Tuffour demands increased investment to halt fallen standards in athletics
Ghanaian athletics legend Emmanuel Tuffour has decried the fallen standards of the sport in the country despite the abundance of talents on the local scene.
He wants the country's athletes and officials to refocus and give the sport more attention as a matter of urgency to halt the decline.
He observed that the inadequate infrastructure and lack of motivation had been the drawback to the country winning laurels on the international stage, and expressed the belief that until these things were addressed the future would continue to be bleak.
Speaking to the Graphic Sports in an interview yesterday the 57-year-old retired sprinter was emphatic in his assessment of the state of athletics in the country, stating that the standard had fallen below that of his era.
“Athletics in Ghana now is not coming up but what I’ll say is some individual athletes are doing well right now but if you put everything together, it’s not like our time. I don’t see any improvement in Ghana athletics right now”, he said.
In his heyday, Tuffour once held the national men's 100 metres record of 10.07 which he set in 1994 and represented Ghana at three Olympic Games. He was a member of the 4x100m relay team that won gold for Ghana at the 1995 Africa Games in Harare, Zimbabwe.
Affectionately called “Koora” by the athletics community in Ghana, Tuffour did not hide his disappointment about Ghana’s performance at the recent World Athletics Championship in Budapest, which saw Ghana's representatives in the men's 200m, Joseph Paul Amoah and James Dadzie, failing to advance past their heats following injury setbacks.
The injuries by the two sprinters, both members of the relay team, resulted in Ghana's decision to withdraw from the 4x100 metres due to their inability to raise a team for what was expected to be Ghana's strongest event at the competition.
Ghana's other representative, Deborah Acquah, failed to advance to the final of the women's long jump event as she fell short of the automatic qualification mark.
For Tuffour, Ghana's predominantly foreign-based athletes must start focusing on improving on their times, while the government and authorities in Ghana must address the infrastructure deficit and other support systems to harness the full potential of talents in the country.
He was of the opinion that the country’s athletics could get better if the right infrastructure was put in place and suggested that corporate bodies must support the government’s effort to provide the needed facilities for the development of athletes.
“We don’t have good facilities here but when our athletes get to the US, with the school facilities and everything we’ll get better.
Furthermore, Tuffour offered a proactive approach to Ghana's preparations for the upcoming African Games, emphasising that timely planning and training were vital components for success.
Waiting until the last minute, he noted, would hinder Ghana's ability to secure medals in a competitive field comprising countries like Botswana, South Africa, Kenya and Ethiopia.
“Next year is the African Games and the preparation should start now because if you want to win a medal you won’t take two or three months to train and win a medal because all these countries are coming. Botswana, South Africa, Kenya and Ethiopia.
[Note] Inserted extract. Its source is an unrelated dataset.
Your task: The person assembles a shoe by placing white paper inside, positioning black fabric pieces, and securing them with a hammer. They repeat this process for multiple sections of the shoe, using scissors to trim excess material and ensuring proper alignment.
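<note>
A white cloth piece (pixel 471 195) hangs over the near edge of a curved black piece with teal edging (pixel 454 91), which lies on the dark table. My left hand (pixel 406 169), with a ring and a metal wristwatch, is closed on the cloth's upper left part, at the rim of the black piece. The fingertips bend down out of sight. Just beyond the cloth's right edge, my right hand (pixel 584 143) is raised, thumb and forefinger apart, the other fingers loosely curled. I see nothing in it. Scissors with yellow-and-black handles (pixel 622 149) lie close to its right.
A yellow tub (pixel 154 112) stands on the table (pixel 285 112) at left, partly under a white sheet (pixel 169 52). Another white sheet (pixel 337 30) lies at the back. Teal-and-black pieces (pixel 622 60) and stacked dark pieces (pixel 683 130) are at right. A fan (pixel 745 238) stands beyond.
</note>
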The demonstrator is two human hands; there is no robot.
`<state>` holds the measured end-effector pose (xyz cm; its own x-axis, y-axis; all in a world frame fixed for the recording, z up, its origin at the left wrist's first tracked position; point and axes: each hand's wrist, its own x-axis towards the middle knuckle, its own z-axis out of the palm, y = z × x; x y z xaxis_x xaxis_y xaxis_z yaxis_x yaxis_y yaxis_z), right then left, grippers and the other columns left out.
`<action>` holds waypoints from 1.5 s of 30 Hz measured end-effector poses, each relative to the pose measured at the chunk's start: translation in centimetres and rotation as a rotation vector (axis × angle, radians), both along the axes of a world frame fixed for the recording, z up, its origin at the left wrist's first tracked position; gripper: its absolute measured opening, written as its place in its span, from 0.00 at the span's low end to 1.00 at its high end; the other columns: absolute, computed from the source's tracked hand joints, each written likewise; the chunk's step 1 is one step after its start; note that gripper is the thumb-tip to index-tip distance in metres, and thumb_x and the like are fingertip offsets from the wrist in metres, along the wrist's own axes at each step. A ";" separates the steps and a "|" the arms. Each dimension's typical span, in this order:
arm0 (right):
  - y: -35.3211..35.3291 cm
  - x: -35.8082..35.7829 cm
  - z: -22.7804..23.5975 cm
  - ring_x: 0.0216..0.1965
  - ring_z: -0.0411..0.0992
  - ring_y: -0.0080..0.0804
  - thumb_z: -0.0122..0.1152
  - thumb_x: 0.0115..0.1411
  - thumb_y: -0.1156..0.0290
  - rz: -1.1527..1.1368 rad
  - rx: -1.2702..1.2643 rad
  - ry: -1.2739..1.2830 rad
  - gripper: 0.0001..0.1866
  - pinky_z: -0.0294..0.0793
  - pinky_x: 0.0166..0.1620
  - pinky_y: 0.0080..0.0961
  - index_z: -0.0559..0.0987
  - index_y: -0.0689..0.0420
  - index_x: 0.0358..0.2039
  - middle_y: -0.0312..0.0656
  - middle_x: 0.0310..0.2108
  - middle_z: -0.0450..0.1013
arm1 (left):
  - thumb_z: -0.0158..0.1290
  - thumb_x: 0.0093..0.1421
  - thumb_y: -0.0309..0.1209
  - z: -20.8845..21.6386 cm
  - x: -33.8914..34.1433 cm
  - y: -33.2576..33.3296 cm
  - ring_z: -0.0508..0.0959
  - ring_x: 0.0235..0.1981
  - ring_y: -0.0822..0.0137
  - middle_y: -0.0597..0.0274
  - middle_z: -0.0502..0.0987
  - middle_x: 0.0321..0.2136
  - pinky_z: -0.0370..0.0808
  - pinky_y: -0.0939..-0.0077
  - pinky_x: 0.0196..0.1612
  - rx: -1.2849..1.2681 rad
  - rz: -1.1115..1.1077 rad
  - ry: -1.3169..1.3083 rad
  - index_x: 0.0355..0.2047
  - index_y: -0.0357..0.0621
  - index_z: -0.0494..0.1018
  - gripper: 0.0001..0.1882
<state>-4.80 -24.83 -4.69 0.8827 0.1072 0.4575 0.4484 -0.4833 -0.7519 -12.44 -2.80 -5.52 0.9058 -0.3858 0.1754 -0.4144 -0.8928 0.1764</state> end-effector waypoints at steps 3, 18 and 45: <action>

“They [athletes] are all disappointed in their performance at the World Championship so they are hungry for medals to prove to their country that they are still the best,” Tuffour said.
Highlighting a worrisome trend, Tuffour expressed his concern that while other African nations were enhancing their domestic training facilities, Ghana remained heavily reliant on external assistance. He underscored the importance of improving facilities within the country to nurture top-tier athletes.
“Our population is over 30 million, and we are about double the population of Jamaica but just see how they are competing, and they train in Jamaica, the Kenyan guys train in Kenya, the Botswana guys train in their country but if you stay in Ghana, you can’t do anything,” Tuffour lamented.